Paradoxical vocal fold motion disorder (PVFMD) — a vocal cord disorder brought on by stress, anxiety or increased exertion which causes the vocal cords to constrict and obstruct breathing — is often misdiagnosed as exercise-induced asthma in athletes, according to study results presented last week as part of the Triological Society’s 116th Annual Meeting. An estimated 5% of athletes have PVFMD, which can severely impact performance, researchers noted.
“There isn’t a lot in the literature about PVFMD in elite athletes, and our study shows that because of their high level of conditioning they may be more difficult to diagnose and treat than non-athletes,” said lead author Brad deSilva, MD, residency program director for the Department of Otolaryngology at Ohio State’s Wexner Medical Center.
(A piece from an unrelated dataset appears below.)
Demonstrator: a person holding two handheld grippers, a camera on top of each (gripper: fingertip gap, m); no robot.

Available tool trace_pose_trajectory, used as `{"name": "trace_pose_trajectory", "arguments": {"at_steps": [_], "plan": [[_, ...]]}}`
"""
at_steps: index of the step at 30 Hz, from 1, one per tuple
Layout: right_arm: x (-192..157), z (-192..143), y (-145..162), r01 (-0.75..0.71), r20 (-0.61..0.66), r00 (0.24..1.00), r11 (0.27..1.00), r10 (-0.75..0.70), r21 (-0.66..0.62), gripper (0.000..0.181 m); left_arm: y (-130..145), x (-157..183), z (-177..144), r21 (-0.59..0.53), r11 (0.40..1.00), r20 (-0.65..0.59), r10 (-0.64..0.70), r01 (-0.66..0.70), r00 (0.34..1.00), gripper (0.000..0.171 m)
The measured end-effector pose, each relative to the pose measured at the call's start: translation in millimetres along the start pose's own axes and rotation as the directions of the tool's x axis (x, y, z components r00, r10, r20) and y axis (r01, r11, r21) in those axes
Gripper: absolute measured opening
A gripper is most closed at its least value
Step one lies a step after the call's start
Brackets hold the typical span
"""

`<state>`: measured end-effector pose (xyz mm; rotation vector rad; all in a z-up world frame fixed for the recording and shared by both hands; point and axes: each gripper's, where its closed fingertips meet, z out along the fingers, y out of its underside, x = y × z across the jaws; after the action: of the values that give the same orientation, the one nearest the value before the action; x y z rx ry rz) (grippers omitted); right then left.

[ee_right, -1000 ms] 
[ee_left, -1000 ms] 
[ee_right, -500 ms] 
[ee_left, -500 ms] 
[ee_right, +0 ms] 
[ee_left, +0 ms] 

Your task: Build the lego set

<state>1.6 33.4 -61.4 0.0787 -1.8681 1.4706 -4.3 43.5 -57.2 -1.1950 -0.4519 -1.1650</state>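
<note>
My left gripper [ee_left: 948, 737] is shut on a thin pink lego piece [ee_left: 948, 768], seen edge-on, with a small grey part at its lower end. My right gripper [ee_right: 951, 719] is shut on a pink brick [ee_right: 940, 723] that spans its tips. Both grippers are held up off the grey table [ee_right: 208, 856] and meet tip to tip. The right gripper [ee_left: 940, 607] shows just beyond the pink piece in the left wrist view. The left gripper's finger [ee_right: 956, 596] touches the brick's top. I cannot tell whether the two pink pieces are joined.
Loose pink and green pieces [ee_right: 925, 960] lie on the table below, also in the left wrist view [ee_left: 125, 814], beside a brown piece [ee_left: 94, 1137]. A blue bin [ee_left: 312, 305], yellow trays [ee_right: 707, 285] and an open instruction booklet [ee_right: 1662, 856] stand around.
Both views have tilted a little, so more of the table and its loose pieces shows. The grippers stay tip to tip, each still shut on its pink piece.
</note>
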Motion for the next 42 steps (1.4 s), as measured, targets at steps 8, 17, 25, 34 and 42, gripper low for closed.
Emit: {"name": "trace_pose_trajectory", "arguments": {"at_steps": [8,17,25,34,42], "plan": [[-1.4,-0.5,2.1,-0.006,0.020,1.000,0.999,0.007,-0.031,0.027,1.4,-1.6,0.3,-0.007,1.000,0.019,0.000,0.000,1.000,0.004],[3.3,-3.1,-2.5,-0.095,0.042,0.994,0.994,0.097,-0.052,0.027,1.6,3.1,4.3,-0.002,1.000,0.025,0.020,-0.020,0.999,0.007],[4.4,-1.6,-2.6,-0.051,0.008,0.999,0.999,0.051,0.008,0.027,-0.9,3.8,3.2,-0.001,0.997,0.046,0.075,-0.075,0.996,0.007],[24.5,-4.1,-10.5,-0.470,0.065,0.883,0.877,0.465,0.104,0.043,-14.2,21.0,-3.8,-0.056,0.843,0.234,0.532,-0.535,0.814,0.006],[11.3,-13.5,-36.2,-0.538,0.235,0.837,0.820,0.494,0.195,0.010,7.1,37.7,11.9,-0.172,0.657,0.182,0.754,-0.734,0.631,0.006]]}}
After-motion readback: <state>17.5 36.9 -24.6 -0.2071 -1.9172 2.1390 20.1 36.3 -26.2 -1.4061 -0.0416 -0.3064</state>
deSilva’s team examined 46 division one collegiate athletes, marathon and triathlon runners who were newly diagnosed with PVFMD. Only 30% of the study group reported consistently experiencing PVFMD symptoms, such as coughing during exercise. In post-exertion testing, however, researchers verified PVFMD diagnosis in all but six of the athletes. The athletes were were less likely to present with a history of reflux, laryngeal edema or psychiatric diagnosis than were their non-athlete counterparts with the condition.
Researchers also examined interventions ranging from biofeedback to botox injections, and found vocal cord “retraining” therapy to be effective at reducing or resolving breathing symptoms, allowing many athletes to stop using previously prescribed corticosteroid asthma inhalers.
“Because PVFMD can have both physical and emotional impacts, using tactics that help athletes gain a sense of control over their breathing can be really effective,” said Marcinow. “Athletes may also need additional alternative forms of therapy such as biofeedback or intervention from a sports psychologist.”